= Supplied information =
★ ★ ★ ★
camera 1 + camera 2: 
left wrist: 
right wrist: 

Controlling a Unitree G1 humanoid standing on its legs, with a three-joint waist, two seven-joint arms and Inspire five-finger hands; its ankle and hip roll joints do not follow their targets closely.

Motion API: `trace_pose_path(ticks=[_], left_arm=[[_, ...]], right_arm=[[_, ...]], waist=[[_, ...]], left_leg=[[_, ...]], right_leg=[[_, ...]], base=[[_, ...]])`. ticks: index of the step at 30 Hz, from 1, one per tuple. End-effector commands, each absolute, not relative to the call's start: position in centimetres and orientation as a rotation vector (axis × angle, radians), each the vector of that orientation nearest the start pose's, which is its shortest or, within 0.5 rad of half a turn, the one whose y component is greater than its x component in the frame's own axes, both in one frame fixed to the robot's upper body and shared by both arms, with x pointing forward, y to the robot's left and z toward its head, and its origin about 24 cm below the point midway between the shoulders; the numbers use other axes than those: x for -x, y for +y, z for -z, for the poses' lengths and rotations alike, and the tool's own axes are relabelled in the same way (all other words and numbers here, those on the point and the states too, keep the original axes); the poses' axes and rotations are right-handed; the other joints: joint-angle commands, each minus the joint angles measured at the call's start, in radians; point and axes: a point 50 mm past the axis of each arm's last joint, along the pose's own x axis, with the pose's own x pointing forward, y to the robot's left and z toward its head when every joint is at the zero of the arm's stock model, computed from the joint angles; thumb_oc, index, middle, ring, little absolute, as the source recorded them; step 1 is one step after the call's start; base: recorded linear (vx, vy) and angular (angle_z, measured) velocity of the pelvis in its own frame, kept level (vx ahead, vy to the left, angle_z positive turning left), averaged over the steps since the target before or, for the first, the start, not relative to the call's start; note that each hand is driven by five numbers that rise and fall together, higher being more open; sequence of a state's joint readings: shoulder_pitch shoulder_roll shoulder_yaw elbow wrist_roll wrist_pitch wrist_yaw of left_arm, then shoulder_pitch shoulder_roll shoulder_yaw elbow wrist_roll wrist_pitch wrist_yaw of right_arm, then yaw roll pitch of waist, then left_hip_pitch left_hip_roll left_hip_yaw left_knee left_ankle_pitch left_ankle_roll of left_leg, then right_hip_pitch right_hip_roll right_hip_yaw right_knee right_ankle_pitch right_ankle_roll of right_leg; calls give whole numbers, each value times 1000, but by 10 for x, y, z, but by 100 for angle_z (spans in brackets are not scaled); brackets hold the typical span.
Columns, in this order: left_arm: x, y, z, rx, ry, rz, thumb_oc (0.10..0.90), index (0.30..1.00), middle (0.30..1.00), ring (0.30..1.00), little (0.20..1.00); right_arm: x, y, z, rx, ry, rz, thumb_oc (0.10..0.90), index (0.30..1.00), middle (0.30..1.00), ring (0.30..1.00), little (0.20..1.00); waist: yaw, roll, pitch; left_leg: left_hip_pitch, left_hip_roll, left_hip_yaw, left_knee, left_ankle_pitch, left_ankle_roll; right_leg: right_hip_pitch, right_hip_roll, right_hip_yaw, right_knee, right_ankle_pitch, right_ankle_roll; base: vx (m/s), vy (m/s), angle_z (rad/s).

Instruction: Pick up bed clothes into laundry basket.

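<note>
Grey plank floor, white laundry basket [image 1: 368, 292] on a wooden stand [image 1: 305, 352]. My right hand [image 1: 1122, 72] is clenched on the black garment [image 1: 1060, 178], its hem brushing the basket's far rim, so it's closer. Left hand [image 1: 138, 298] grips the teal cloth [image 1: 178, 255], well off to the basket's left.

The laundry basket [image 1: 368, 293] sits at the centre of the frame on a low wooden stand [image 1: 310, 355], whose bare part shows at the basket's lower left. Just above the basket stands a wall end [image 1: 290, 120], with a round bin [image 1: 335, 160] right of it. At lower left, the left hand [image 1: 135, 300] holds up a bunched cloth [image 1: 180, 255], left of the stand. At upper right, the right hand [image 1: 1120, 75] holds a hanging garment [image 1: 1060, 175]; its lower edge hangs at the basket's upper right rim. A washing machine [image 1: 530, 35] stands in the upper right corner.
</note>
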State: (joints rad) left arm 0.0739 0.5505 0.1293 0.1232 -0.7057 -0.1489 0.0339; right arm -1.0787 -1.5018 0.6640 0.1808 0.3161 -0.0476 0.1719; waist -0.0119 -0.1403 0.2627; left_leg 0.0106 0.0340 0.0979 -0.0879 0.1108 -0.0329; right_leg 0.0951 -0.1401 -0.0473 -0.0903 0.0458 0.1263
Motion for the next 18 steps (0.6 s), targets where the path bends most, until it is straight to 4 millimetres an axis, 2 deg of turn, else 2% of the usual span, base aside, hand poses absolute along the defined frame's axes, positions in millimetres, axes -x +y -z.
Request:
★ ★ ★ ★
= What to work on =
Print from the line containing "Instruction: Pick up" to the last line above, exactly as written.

= Exercise answer =
Instruction: Pick up bed clothes into laundry basket.

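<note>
Grey plank floor, white laundry basket [image 1: 368, 292] on a wooden stand [image 1: 305, 352]. My right hand [image 1: 1122, 72] is clenched on the black garment [image 1: 1060, 178], its hem brushing the basket's far rim, so it's closer. Left hand [image 1: 138, 298] grips the teal cloth [image 1: 178, 255], well off to the basket's left.

The laundry basket [image 1: 368, 293] sits at the centre of the frame on a low wooden stand [image 1: 310, 355], whose bare part shows at the basket's lower left. Just above the basket stands a wall end [image 1: 290, 120], with a round bin [image 1: 335, 160] right of it. At lower left, the left hand [image 1: 135, 300] holds up a bunched cloth [image 1: 180, 255], left of the stand. At upper right, the right hand [image 1: 1120, 75] holds a hanging garment [image 1: 1060, 175]; its lower edge hangs at the basket's upper right rim. A washing machine [image 1: 530, 35] stands in the upper right corner.
</note>
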State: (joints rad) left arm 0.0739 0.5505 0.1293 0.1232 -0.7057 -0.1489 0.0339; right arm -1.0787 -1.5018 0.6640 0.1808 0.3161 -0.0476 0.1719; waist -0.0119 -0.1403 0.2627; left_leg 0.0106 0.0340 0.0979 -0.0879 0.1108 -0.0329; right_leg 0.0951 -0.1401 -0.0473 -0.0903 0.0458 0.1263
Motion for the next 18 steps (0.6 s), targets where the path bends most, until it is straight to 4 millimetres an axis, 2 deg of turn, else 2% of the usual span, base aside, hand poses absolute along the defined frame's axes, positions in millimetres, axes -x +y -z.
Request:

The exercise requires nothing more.